Играй в меня - страница 22



Не выходило. Только скреблась в подполе осмелевшая мышь.

Поехала к Ляльке. Она не играла. Стояла и смотрела в окно. Пугала меня — значит, один из приступов скоро. Во время них она чудесным образом вспоминала, что случилось, но все перекручивалось, и ей казалось, что все это произошло совсем недавно, что не прошло десять лет…

— Может, не стоит? — спросила меня медсестра. — Я хотела ей снотворное вколоть.

— Может, обойдётся? — посмела понадеяться я.

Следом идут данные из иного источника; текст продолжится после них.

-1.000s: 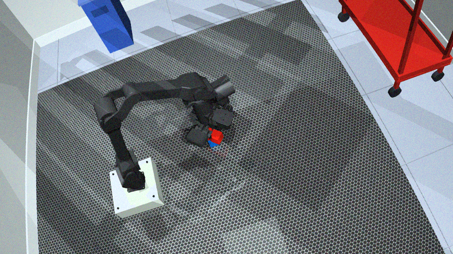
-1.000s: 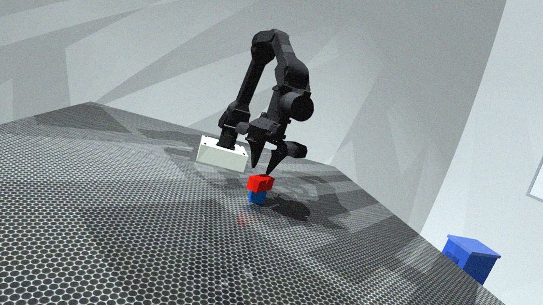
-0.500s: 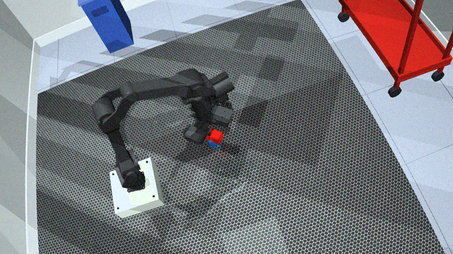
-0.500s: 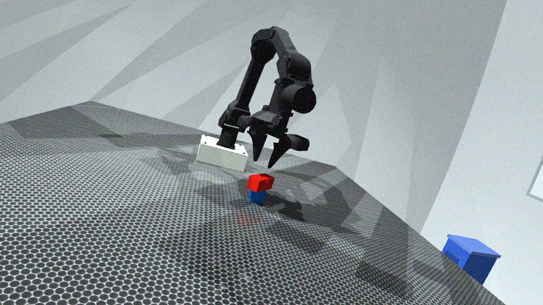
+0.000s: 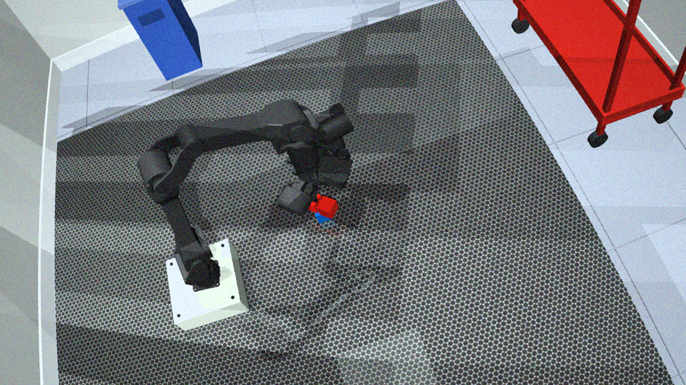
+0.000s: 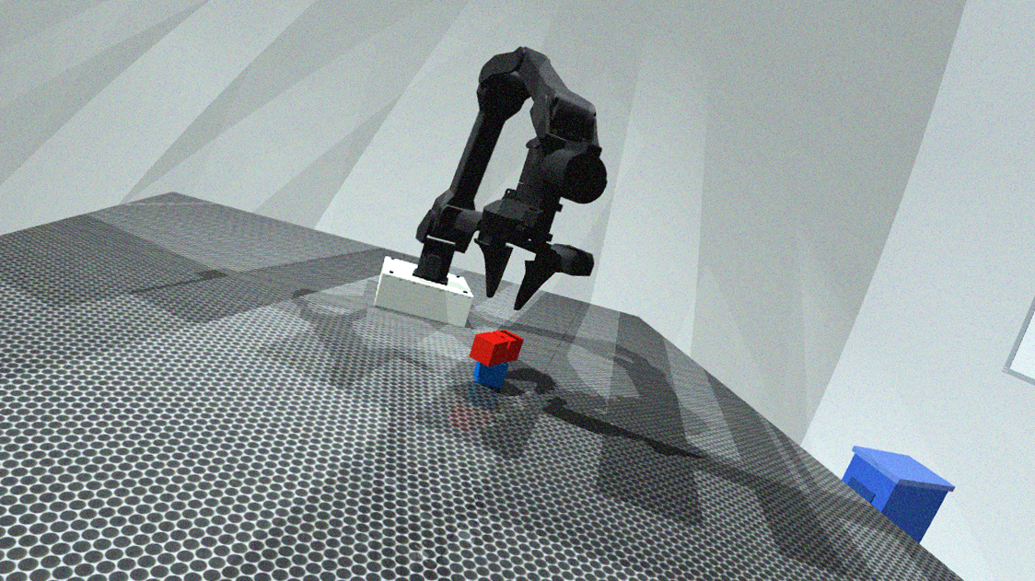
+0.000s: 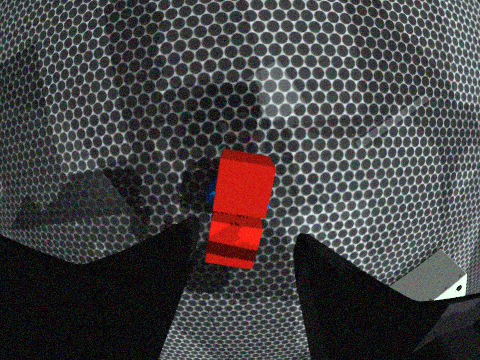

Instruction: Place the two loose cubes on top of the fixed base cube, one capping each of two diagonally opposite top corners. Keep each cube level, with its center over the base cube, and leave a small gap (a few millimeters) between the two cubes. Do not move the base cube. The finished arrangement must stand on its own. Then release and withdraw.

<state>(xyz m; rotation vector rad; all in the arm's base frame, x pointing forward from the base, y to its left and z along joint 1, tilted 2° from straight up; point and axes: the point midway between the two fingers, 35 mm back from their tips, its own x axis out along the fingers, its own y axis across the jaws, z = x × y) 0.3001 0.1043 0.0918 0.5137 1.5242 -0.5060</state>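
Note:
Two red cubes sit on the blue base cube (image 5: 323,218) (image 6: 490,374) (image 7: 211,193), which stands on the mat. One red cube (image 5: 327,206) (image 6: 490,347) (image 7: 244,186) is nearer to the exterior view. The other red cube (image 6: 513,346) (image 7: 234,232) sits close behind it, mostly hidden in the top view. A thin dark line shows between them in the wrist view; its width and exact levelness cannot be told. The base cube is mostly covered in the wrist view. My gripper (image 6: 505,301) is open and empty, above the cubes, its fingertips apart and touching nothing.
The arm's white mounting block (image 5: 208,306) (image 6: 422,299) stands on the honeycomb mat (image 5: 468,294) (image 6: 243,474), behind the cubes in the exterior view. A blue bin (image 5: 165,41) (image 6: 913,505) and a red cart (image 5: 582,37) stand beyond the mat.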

Не обошлось. Мне Лялька даже не улыбнулась. Обернулась, в глазах страх.

— Поиграем?

Я взяла пупса и протянула Ляльке. Её лицо исказилось гневом и яростью. Чёрт! Надо было спрятать пупса! Я бы вовсе его выбросила, но обычно Лялька его любила и с удовольствием играла… Сейчас же вырвала у меня из рук, бросила в стену с невероятной силой, я едва не вскрикнула, но сдержалась. Её мозг, пытаясь спасти, прятал её от воспоминаний, но они то и дело прорывались.

— Они его прячут, — свистящим шепотом сказала Лялька. — Моего ребёнка! А это подделка, Кать, подделка! Я же помню, как он родился. Снег был, помнишь? Много снега. И кровь на нем. Должна была быть красной, а она чёрная… кровь. Почему? И маленький, такой маленький… Ты же несла его, Катька. Куда вы дели моего мальчика, куда спрятали?

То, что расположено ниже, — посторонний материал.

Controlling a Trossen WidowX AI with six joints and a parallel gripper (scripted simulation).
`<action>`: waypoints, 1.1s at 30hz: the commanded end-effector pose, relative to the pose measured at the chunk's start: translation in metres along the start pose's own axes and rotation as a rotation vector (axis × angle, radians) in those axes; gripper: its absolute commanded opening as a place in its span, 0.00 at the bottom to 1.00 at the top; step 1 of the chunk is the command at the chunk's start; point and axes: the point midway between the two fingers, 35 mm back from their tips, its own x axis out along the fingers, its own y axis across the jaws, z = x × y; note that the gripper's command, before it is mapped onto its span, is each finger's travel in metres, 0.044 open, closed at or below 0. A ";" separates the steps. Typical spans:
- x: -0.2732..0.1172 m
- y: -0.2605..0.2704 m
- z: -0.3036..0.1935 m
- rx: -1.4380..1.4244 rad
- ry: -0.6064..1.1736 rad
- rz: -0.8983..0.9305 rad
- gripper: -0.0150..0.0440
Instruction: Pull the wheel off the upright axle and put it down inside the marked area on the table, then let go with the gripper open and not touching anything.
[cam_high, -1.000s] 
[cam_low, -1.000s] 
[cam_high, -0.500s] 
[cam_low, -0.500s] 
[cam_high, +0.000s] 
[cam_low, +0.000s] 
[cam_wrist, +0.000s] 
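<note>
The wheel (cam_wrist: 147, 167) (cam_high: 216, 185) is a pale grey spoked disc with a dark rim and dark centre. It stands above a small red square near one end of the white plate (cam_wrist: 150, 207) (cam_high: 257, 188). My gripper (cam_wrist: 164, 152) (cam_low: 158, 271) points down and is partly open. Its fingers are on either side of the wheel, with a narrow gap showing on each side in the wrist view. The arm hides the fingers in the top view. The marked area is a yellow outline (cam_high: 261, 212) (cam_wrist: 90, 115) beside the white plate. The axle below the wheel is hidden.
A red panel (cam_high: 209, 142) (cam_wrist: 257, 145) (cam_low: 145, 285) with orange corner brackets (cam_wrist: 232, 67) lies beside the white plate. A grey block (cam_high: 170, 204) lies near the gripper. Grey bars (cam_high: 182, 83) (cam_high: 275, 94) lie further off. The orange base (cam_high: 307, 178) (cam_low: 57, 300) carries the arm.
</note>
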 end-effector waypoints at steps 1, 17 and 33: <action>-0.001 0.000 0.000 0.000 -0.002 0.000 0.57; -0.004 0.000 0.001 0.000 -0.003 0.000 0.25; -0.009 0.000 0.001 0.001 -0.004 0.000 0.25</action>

И бросилась на меня. Вцепилась в мои плечи, заглянула в глаза, пытаясь отыскать ответ в них, а потом завыла, проигрывая в голове каждую секунду далёкой зимней ночи. Завыла, упала на пол, потянулась к своей голове. Были бы волосы — рвала бы. Поэтому их состригали. Даже в самые страшные приступы она не причиняла мне боли, но Лялька была упряма в своём желании сделать больно себе. Впилась ногтями в щеки, буравя кровавые полосы… Я смотрела, словно заколдованная чужим горем, а потом спохватилась и нажала на кнопку, вызывая медсестру.

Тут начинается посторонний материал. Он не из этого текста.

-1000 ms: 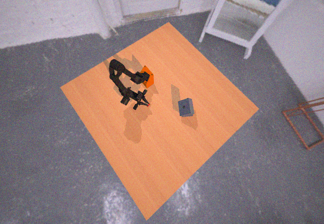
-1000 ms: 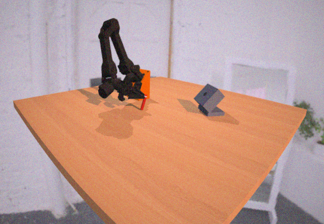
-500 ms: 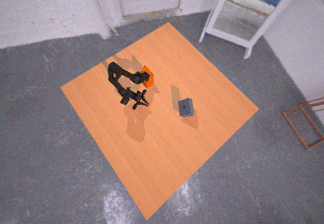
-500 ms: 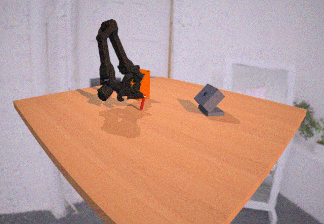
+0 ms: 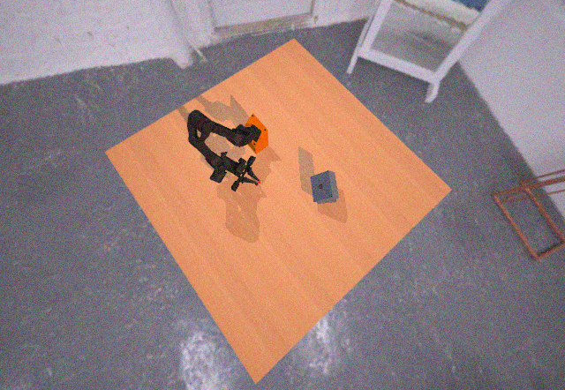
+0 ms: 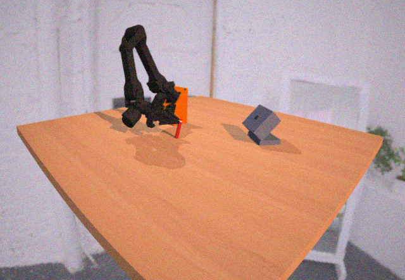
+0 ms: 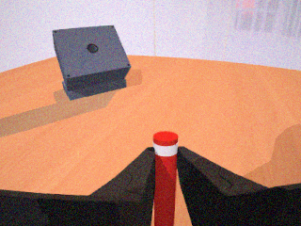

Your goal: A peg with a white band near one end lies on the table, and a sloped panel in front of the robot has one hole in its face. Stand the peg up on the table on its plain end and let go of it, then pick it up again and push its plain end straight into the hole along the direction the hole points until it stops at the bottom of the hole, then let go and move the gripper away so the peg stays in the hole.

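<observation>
The red peg [image 6: 178, 130] [image 7: 165, 188] is nearly upright, leaning slightly, with its white-banded end up and its plain end down at or just above the table. In the top view only its red tip [image 5: 259, 182] shows. My gripper [image 5: 256, 181] [image 6: 179, 122] [image 7: 165, 153] is shut on the peg just below the white band, reaching in from the side. Whether the plain end touches the table is hard to tell. The grey sloped panel [image 5: 325, 194] [image 6: 254, 122] [image 7: 89, 60] stands apart from the peg, its single hole [image 5: 320, 186] [image 6: 256, 117] [image 7: 92, 48] visible in its tilted face.
An orange upright panel [image 5: 261, 143] [image 6: 182, 106] stands close behind the gripper, beside the arm's base. The wooden table [image 5: 274, 285] [image 6: 196, 204] [image 7: 212, 108] carries the arm and both blocks. The arm's folded links rise high behind the gripper.
</observation>
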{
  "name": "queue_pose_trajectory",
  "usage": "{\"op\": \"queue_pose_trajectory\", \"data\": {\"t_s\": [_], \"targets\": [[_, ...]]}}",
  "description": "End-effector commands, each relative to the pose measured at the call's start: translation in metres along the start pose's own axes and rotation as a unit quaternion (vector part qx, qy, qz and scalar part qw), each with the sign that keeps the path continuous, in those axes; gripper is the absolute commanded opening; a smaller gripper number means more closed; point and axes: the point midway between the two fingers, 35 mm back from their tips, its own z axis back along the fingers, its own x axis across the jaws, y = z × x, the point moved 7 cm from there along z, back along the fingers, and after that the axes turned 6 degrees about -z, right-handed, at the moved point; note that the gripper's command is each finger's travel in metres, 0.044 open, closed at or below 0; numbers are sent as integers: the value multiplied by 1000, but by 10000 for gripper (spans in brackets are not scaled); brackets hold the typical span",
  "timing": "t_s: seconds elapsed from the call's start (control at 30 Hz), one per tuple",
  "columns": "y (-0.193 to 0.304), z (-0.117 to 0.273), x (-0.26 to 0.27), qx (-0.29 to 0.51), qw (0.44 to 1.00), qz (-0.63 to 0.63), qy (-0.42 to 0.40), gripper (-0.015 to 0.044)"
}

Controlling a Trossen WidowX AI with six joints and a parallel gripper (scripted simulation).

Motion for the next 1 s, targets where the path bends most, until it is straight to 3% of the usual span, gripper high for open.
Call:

Лялька вернулась в своё теперь обычное состояние ещё до того, как та прибежала. Подняла голову, увидела пупса на полу. Его тельце не выдержало удара, покорежилось.

— Маленький, что я сделала? Убила тебя, глупая, глупая…

И схватила его, прижала к себе и не выпускала до тех пор, пока не подействовало лекарство. Затем я бережно вынула пластиковое тельце из её ослабших рук.

— Она утром проснётся, — растерялась я. — А малыш сломан…

— Нового принесу, — медсестра само спокойствие. — Мы их дюжину сразу купили одинаковых. Этот — пятый. Периодически она их убивает… Давайте, выброшу.

Отдать я не смогла. Шла, спотыкаясь, несла в руках игрушечного ребёнка. Как тогда, в ту ночь, Лялька родила по дороге, не доехав до больницы. Я сидела рядом, и не знала, что делать можно, даже молиться забыла. Просто надеялась, бешено надеялась.

Но малыш родился мертвым — этой ночи он пережить не смог. Его завернули в одноразовую пеленку и забыли о нем. Они пытались спасти Ляльку. Вытащить её с того света, вернуть в избитое, сломанное и искореженное тело. А я смотрела на крошечное личико. Ко лбу волосики прилипли. И казалось, что ошиблись врачи — он же спит просто! А потом касалась его кожи. Она, прощаясь с теплом гревшего доселе Лялькиного тела, стремительно остывала…

Скорая выла и летела. Я видела, что врачи и правда хотели, как лучше. Только знать бы оно, как это лучшее выглядит. Машина остановилась, взвизгнув тормозами. Поднялась и схлынула суматоха — Ляльку увезли на каталке. Я посидела минутку. Отдавать ребёнка не хотелось. Даже мелькнула дикая мысль — просто унести его с собой. Но здравый смысл твердил, что я медленно, но верно схожу с ума.